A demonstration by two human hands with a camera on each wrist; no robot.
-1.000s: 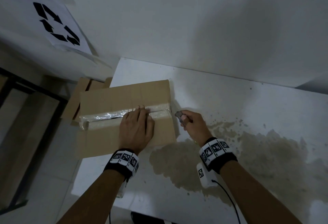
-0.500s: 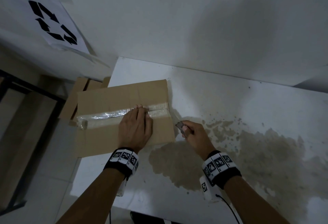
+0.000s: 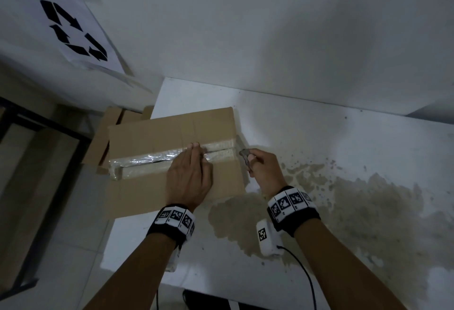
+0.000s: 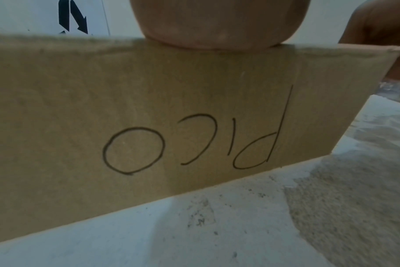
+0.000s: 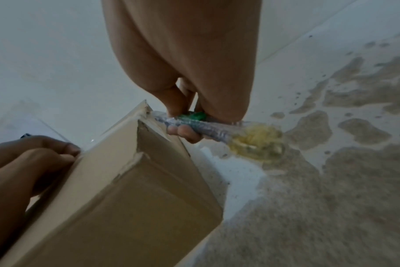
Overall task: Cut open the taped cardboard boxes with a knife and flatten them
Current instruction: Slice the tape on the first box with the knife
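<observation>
1. cardboard box (image 3: pixel 172 162) sits on the left end of the white counter (image 3: pixel 319 150), its left side overhanging the counter edge. clear tape (image 3: pixel 152 160) runs along the top centre seam.
2. progress: early, by my read. the seam at the right end looks slit, with a dark gap between the flaps; whether the tape is cut through under and left of the hand i can't tell. box is upright, not flattened.
3. left hand (image 3: pixel 189 177) lies flat on the box top, fingers (image 3: pixel 194 147) straight across the seam, pinning it down.
4. right hand (image 3: pixel 264 172) has its fingers curled around a utility knife (image 5: pixel 194 121) with a green slider. the tip is at the top right corner of the box, where the tape wraps down the end face.
5. left to do: finish the top seam, cut the end strips and bottom tape, collapse it flat.
6. in the way: the left fingers rest on the cut line, a risk if the blade runs leftwards.
7. around: more cardboard (image 3: pixel 110 133) beside the counter behind the box, a recycling sign (image 3: pixel 73 32) on the wall, and a big brown stain (image 3: pixel 344 201) on the counter. "pico" handwritten upside down on the near box face (image 4: pixel 194 144).
</observation>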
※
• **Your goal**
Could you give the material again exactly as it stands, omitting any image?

• **Solution for this task**
A demonstration by two human hands with a camera on each wrist; no robot.
-1.000s: 
-0.500s: 
+0.000s: 
+0.000s: 
+0.000s: 
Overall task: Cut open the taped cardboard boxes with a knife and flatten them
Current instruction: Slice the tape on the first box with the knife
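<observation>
1. cardboard box (image 3: pixel 172 162) sits on the left end of the white counter (image 3: pixel 319 150), its left side overhanging the counter edge. clear tape (image 3: pixel 152 160) runs along the top centre seam.
2. progress: early, by my read. the seam at the right end looks slit, with a dark gap between the flaps; whether the tape is cut through under and left of the hand i can't tell. box is upright, not flattened.
3. left hand (image 3: pixel 189 177) lies flat on the box top, fingers (image 3: pixel 194 147) straight across the seam, pinning it down.
4. right hand (image 3: pixel 264 172) has its fingers curled around a utility knife (image 5: pixel 194 121) with a green slider. the tip is at the top right corner of the box, where the tape wraps down the end face.
5. left to do: finish the top seam, cut the end strips and bottom tape, collapse it flat.
6. in the way: the left fingers rest on the cut line, a risk if the blade runs leftwards.
7. around: more cardboard (image 3: pixel 110 133) beside the counter behind the box, a recycling sign (image 3: pixel 73 32) on the wall, and a big brown stain (image 3: pixel 344 201) on the counter. "pico" handwritten upside down on the near box face (image 4: pixel 194 144).
</observation>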

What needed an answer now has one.